--- START ---
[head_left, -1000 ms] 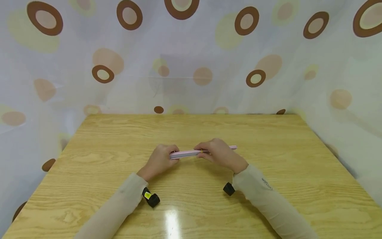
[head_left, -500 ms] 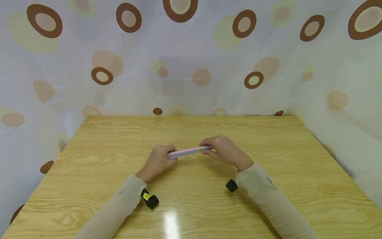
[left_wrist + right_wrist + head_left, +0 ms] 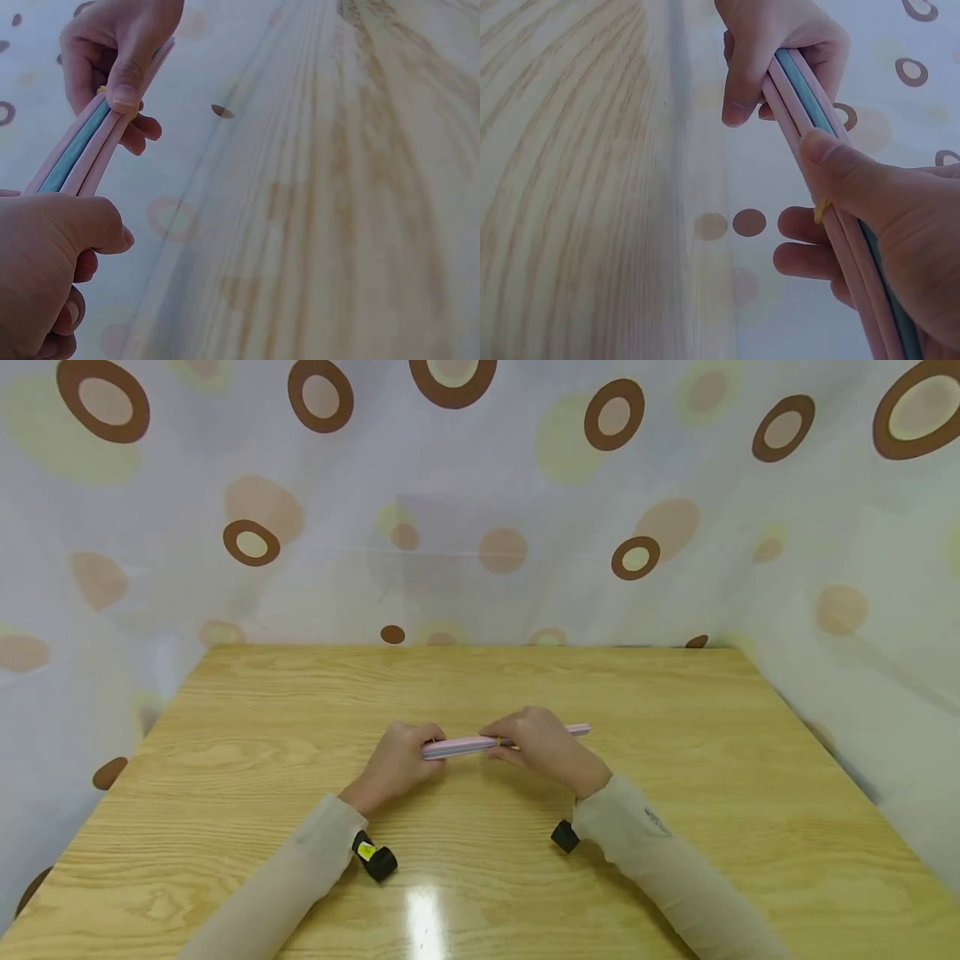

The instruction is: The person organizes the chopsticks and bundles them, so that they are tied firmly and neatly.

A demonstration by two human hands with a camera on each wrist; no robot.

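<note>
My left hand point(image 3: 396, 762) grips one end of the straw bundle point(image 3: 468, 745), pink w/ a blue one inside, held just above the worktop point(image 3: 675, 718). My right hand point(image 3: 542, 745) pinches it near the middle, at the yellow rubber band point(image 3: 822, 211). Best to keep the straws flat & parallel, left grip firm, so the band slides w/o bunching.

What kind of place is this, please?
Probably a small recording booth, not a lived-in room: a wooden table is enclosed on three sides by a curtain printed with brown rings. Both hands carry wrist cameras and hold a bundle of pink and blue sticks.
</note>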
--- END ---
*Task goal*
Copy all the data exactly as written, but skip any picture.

*Answer section*
[head_left, -1000 ms] 
[head_left, -500 ms] 
[left_wrist + right_wrist + head_left, +0 ms] 

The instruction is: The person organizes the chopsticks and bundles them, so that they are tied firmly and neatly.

A demonstration by two human hands with a camera on each wrist; no robot.

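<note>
My left hand point(image 3: 396, 762) grips one end of the straw bundle point(image 3: 468, 745), pink w/ a blue one inside, held just above the worktop point(image 3: 675, 718). My right hand point(image 3: 542, 745) pinches it near the middle, at the yellow rubber band point(image 3: 822, 211). Best to keep the straws flat & parallel, left grip firm, so the band slides w/o bunching.

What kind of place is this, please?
Probably a small recording booth, not a lived-in room: a wooden table is enclosed on three sides by a curtain printed with brown rings. Both hands carry wrist cameras and hold a bundle of pink and blue sticks.
</note>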

What appears above is the full answer.